Sunday, February 21, 2021

imple Vegetarian | Reverse SNAP Challenge, Day 5

We're coming into the home stretch on our Reverse Snap Challenge. By Day 5, most of the food we ate had already been sampled earlier in the week, so I didn't have to do the calculations over again. However, I did need to modify a few of them to account for the increased price of fresh milk over powdered (about 1.25 cents per cup). I also discovered that I'd used the wrong price for rye flour when calculating the price of Brian's homemade rye bread, so I went back and revised the numbers for Days 1-4  Here's our menu for Monday:

Amy's breakfast (toast and cocoa): 27 cents

Brian's breakfast (cereal with upload-ins and juice): $1.07

Lunch: the relaxation of the leftover spinach casserole from Day 1, some of the leftover pasta from Day 4, about 3/4 cup of 99-cents-a-pint blueberries from Aldi (we finished off one pint of them on Day 4, but they had been so cheap that we offered two extra), and a tumbler of seltzer (approximately 1/2 a can) with a touch of orange juice (approximately 2 oz.). Total: fifty one.6 cents.

Amy's afternoon snack: popcorn and an egg cream (39.Three cents), plus graham crackers (10.7 cents) and 1 ounce string cheese (29 cents). Total: seventy nine cents.

Dinner: a couscous salad made with a bunch of veggies from our garden. This is our first big harvest for the year: 1 medium zucchini (and one baby one that fell off the vine), two medium cucumbers, two scallions, and a small bunch of parsley. Brian modified the couscous salad recipe from The Clueless Vegetarian , substituting the zucchini for the two green peppers the recipe called for, and it came out pretty well. The other ingredients were about 6 ounces of whole wheat couscous ($2.56 a pound at the Amish market, so 96 cents), two cups of home-cooked beans (equivalent to about 1/4 pound of dry beans, or 25 cents), the juice of one lemon (50 cents at the H-Mart), 6 tablespoons of olive oil (35 cents), and about a teaspoon of cumin (I found the weight of ground cumin here, but I didn't know the price, so I used the price for coriander—$17.17 per pound—as a wild approximation and got a price of 7.5 cents).

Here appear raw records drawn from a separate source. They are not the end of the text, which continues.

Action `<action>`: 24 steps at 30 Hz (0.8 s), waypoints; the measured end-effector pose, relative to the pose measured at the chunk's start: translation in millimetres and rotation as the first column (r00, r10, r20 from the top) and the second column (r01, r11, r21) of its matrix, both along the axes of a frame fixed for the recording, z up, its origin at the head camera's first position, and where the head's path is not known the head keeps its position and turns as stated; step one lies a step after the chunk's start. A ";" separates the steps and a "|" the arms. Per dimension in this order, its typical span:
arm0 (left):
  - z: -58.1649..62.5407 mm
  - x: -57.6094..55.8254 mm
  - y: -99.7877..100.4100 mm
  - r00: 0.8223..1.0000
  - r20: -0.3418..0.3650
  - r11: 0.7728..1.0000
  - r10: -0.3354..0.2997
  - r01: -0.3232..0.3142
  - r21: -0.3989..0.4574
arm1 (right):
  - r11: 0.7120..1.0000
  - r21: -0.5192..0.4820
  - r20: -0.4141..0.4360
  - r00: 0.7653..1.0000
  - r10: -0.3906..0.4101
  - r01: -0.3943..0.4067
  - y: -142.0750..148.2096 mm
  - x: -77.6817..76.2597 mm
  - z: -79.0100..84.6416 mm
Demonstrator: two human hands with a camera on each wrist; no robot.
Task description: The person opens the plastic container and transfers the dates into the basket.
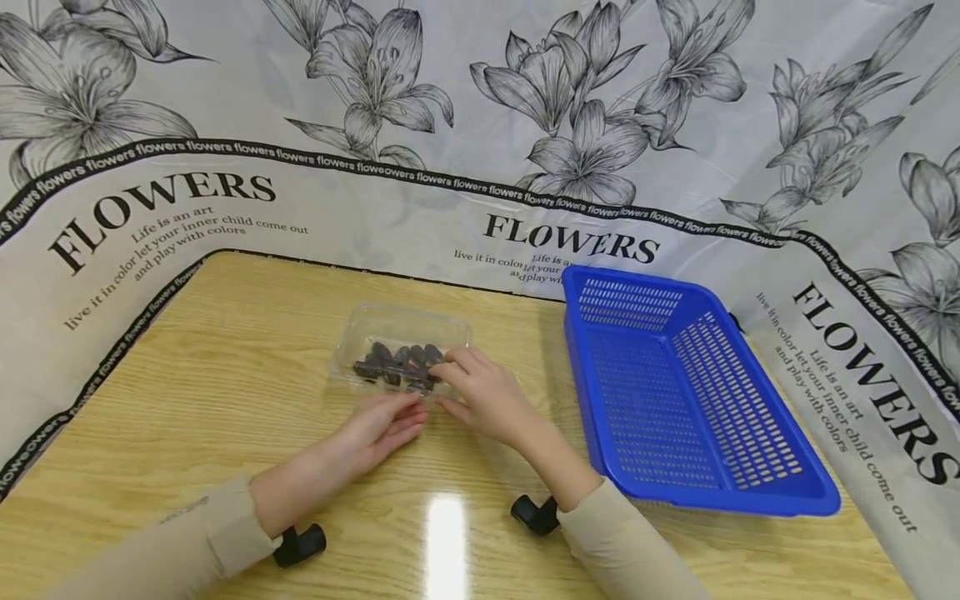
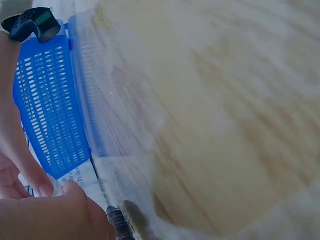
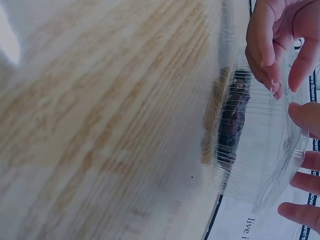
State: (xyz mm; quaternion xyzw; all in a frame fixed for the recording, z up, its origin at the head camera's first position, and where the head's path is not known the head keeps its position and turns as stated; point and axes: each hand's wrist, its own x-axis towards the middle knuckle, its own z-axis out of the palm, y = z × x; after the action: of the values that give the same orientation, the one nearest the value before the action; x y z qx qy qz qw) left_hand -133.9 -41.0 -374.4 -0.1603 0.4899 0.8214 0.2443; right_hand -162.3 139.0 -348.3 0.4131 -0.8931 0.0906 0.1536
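A clear plastic clamshell box (image 1: 360, 321) lies on the wooden table with several dark, oval fruits (image 1: 382, 354) inside that look like dates. My left hand (image 1: 382, 429) is at the middle of its front edge, where thumb and fingertips pinch the rim. The right hand (image 1: 483, 396) reaches over the front right corner, its thumb at the rim and its fingers bent over the top. In the right wrist view the ribbed side of the box stands between the fruits and the camera, and the fingers of both hands meet its rim.
To the right of the box stands a blue perforated basket (image 1: 652, 408), leaning over the table's right part. Behind and beside the table (image 1: 247, 333) hangs a white cloth (image 1: 420, 208) printed with flowers. A black wrist mount (image 1: 300, 546) sits under each forearm.
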 end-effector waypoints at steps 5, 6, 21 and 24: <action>-0.7 -2.3 3.8 1.000 0.003 1.000 0.021 -0.021 0.007 | 1.000 0.002 -0.102 0.994 0.024 -0.024 -2.6 -1.7 -3.0; -1.1 -2.6 4.4 1.000 0.002 1.000 0.028 -0.028 0.008 | 1.000 0.007 -0.132 0.991 0.029 -0.028 -3.5 -2.0 -3.9; -4.3 -4.1 7.9 0.999 -0.014 0.999 0.042 -0.042 -0.023 | 0.992 0.125 -0.303 0.951 0.065 -0.028 -8.8 -4.0 -5.9; -4.9 -3.3 7.6 0.999 -0.023 0.999 0.034 -0.035 -0.030 | 0.986 0.164 -0.332 0.940 0.080 -0.026 -8.5 -4.5 -7.5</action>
State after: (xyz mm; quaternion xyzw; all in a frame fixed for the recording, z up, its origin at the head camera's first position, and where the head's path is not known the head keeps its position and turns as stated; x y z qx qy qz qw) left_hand -137.2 -33.4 -379.4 -0.1630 0.5021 0.8198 0.2219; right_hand -166.8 130.5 -355.8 0.4574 -0.8463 -0.0479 0.2688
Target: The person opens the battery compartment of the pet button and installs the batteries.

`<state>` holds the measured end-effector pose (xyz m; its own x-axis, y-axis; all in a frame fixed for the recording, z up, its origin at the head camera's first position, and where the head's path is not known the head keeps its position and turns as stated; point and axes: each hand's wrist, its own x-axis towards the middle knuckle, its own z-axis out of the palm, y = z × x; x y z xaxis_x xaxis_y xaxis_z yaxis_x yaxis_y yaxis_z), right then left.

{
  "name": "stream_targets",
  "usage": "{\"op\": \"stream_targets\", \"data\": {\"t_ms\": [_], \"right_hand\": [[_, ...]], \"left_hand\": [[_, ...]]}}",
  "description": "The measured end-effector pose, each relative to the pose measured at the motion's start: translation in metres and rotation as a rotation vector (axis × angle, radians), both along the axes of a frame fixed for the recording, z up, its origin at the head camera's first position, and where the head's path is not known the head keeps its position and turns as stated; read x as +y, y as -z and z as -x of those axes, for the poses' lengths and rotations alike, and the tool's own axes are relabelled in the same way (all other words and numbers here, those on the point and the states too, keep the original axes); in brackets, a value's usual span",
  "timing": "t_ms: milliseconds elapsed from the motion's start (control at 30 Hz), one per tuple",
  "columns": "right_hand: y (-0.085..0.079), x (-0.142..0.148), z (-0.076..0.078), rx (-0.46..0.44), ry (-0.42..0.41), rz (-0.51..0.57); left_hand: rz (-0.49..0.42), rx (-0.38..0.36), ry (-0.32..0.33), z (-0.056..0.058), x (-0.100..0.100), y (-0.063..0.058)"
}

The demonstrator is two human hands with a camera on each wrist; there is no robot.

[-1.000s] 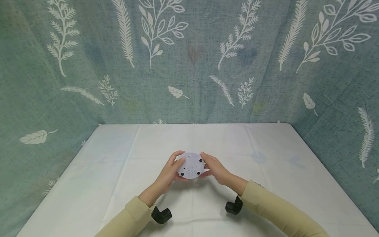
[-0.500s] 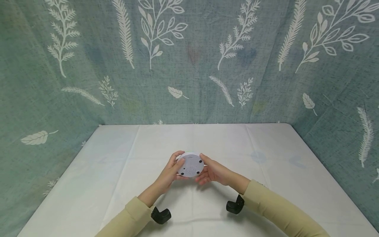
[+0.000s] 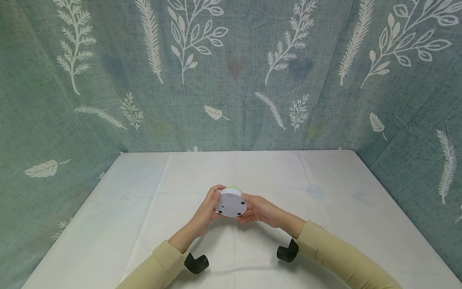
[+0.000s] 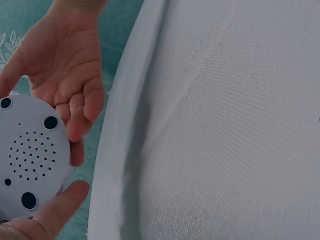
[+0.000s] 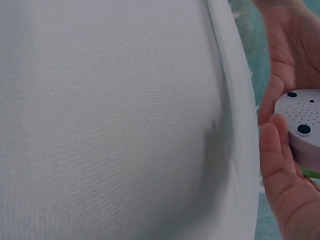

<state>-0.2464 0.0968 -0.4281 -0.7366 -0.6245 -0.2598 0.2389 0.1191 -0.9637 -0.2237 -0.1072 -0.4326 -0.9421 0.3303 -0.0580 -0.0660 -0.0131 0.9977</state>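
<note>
A round white device (image 3: 229, 204) is held above the table, tilted so its flat underside faces me. The underside has a patch of small holes and black round feet; a thin green rim shows at the far edge. My left hand (image 3: 205, 212) grips its left side, with the thumb by the edge and fingers behind. On the right side, my right hand (image 3: 265, 211) holds it with the thumb at the rim and the other fingers loosely bent below. Both wrist views show the device (image 4: 32, 150) (image 5: 302, 112) partly cut off by the frame. Its top face is hidden.
A white cloth covers the table (image 3: 231, 168). Green leaf-patterned curtains (image 3: 231, 80) enclose the back and sides. A black wrist mount (image 3: 196, 263) hangs under the left sleeve, and another mount (image 3: 288, 251) under the right one.
The device has tipped so more of its side wall and its green rim show. The right hand's lower fingers have shifted under the rim, and its thumb moved slightly left and down.
</note>
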Motion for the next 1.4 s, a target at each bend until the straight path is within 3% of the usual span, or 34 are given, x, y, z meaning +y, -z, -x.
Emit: {"op": "stream_targets", "data": {"t_ms": [333, 533, 667, 900, 1067, 1133, 1200, 1400], "right_hand": [[0.005, 0.011, 0.005, 0.082, -0.001, 0.061], [0.002, 0.018, 0.008, 0.211, -0.004, -0.004], [0.002, 0.021, 0.010, 0.254, -0.036, -0.017], [0.004, 0.021, 0.012, 0.281, -0.071, 0.008], [0.007, 0.020, 0.011, 0.364, -0.071, -0.025], [0.009, 0.019, 0.010, 0.409, -0.062, -0.050], [0.011, 0.018, 0.009, 0.450, -0.050, -0.071], [0.019, 0.011, 0.005, 0.604, -0.008, -0.166]], "left_hand": [[-0.014, 0.017, 0.082, 0.000, -0.010, 0.003], [0.113, 0.028, 0.097, 0.001, -0.014, 0.006], [0.231, 0.088, 0.077, 0.001, -0.015, 0.007], [0.403, 0.293, 0.052, 0.003, -0.016, 0.007], [0.495, 0.404, 0.067, 0.004, -0.017, 0.009], [0.510, 0.414, 0.084, 0.003, -0.018, 0.010], [0.520, 0.404, 0.104, -0.001, -0.017, 0.002], [0.549, 0.319, 0.114, 0.003, -0.018, 0.011]]}}
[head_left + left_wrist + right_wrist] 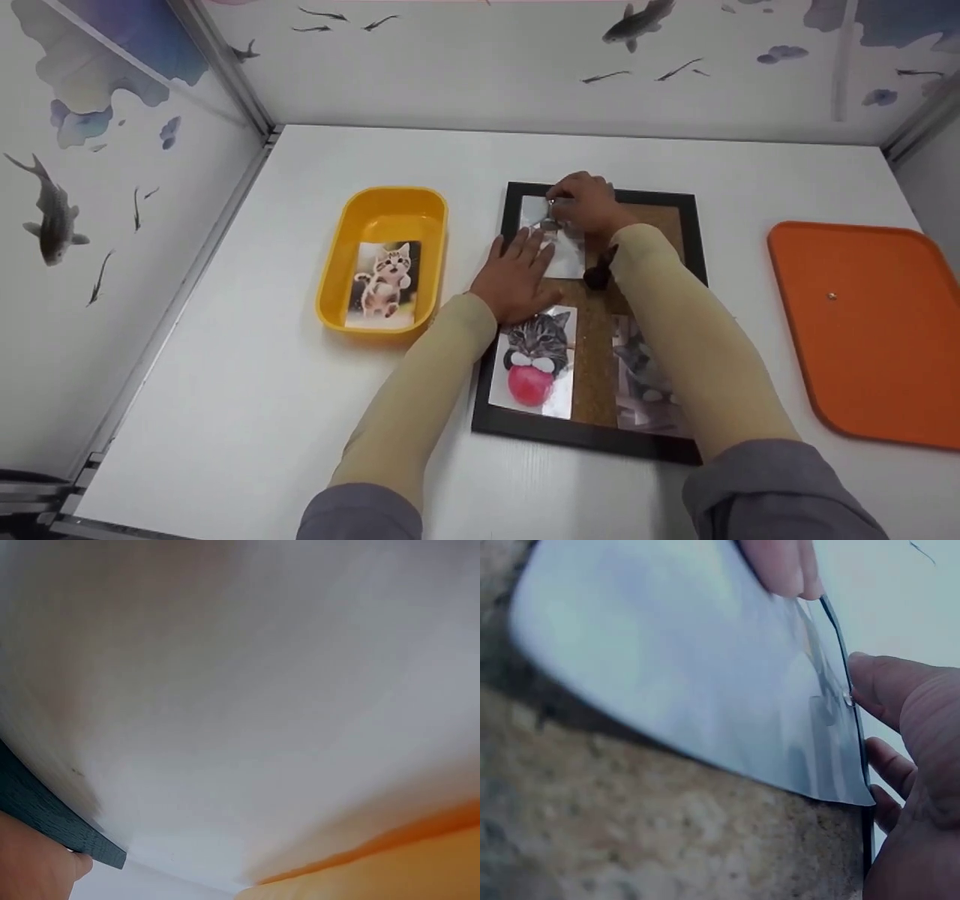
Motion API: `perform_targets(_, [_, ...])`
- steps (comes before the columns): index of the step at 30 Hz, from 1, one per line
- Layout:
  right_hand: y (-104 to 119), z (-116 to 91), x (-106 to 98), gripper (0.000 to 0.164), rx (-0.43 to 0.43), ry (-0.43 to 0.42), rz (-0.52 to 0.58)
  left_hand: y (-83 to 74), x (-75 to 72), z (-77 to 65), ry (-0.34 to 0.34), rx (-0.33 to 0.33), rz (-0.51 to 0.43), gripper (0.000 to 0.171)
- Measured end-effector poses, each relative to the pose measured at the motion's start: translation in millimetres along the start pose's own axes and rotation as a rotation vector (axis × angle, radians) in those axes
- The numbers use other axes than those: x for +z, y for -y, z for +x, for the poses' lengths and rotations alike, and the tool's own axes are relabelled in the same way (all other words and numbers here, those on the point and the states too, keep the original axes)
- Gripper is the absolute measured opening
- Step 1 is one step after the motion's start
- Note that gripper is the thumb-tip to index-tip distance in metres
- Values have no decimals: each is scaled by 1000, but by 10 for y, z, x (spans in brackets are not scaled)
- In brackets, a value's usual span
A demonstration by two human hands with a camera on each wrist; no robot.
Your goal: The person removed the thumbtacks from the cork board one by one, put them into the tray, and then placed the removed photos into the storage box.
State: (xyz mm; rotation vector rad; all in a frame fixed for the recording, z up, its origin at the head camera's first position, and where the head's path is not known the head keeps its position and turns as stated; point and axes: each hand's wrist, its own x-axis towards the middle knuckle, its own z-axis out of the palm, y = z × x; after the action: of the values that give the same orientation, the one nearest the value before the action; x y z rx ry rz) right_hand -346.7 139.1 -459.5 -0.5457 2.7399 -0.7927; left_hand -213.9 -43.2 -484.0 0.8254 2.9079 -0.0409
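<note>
A glossy photo [566, 261] lies at the upper left of a black-framed cork board [595, 360]; glare hides its picture. My left hand [516, 276] rests flat with spread fingers on the photo's lower left and the frame edge. At the photo's top edge my right hand [589, 204] pinches a small shiny pushpin [552, 200]. In the right wrist view the pushpin [847, 699] sits by a fingertip, and the photo's near edge [667, 652] bows up off the cork. Below, a cat photo with a pink ball [532, 367] and another cat photo [643, 375], partly behind my right forearm, lie on the board.
Left of the board stands a yellow tray [330, 300] with a kitten photo [386, 285] inside. An orange tray [877, 360] on the right holds one small shiny piece [832, 296]. Printed panels [487, 90] border the white table [247, 390].
</note>
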Motion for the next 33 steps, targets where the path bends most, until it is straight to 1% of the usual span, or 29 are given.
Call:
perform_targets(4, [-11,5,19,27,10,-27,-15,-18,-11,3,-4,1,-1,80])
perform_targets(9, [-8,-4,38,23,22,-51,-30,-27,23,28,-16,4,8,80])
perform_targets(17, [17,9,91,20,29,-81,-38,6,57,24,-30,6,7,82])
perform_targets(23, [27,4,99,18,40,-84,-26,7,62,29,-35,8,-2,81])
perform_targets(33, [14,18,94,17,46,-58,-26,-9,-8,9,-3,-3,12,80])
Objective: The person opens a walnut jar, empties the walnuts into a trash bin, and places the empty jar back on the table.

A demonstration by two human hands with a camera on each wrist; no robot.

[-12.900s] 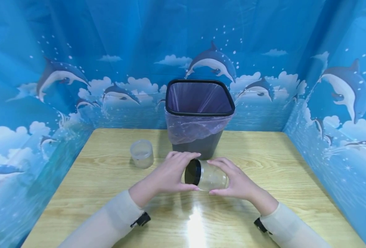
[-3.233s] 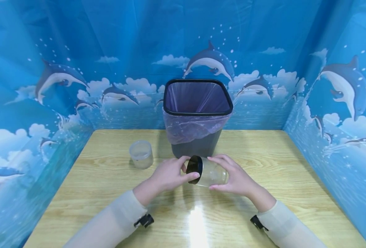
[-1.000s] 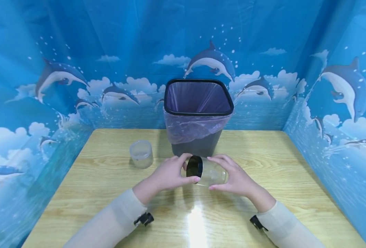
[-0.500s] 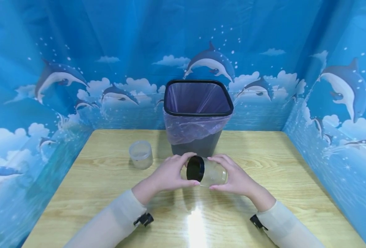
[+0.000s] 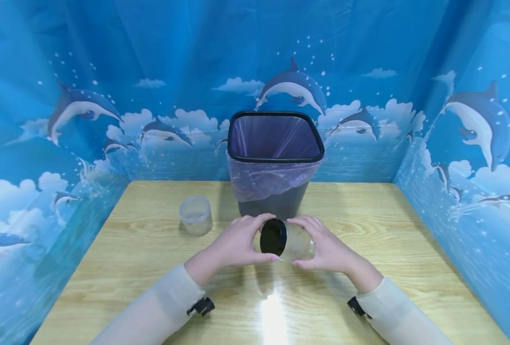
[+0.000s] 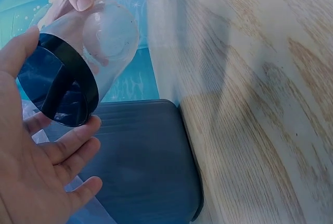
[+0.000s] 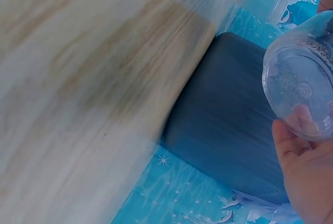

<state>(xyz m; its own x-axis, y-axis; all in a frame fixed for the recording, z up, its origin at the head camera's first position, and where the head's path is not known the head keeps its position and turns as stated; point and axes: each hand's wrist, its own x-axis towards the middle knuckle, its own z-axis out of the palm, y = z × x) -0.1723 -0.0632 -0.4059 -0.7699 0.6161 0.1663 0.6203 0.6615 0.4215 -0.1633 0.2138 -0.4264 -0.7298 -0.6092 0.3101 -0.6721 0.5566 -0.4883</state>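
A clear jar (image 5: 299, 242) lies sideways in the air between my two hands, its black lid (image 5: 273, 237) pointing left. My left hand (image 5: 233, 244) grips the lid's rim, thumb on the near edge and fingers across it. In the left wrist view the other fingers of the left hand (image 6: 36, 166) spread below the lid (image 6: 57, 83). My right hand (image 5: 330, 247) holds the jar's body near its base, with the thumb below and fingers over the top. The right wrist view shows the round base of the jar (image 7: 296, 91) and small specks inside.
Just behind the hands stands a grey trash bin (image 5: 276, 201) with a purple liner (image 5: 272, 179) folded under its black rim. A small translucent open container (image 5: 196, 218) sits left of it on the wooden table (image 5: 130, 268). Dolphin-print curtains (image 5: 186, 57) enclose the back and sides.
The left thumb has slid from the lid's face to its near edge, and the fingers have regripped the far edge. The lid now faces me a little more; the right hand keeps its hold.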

Total: $2.14, and as usual, we have plenty of leftovers.

Dessert: Same as the day gone by?Ice cream with chocolate syrup for Brian, ice cream soda for me. Total: 60 cents.

Additional snack: 2 graham crackers (10.7 cents) and 1 cup milk (20 cents). Total: 30.7 cents.

TOTAL COST FOR MONDAY: $five.69, properly beneath the restriction for these days.

TOTAL FOR DAYS 1-five: $39.Sixty 3, or about sixty three percentage of our $63 finances for the week.

One sample this is becoming pretty clear is that we spend a lot much less on days when we use a number of lawn produce. We came in under $6 on each Monday and Friday?Friday because the bulk of our dinner modified into made from lawn veggies, and Monday due to the fact dinner emerge as a potluck that we provided our manner into with a pie made from domestic-grown rhubarb. This indicates that, if we upload inside the supermarket price of our garden produce, our fashionable for the week might also become nicely over $sixty three?However it additionally is going to reveal that our garden genuinely is saving us cash, especially now that it's properly installation and we aren't placing a lot cash into it each year.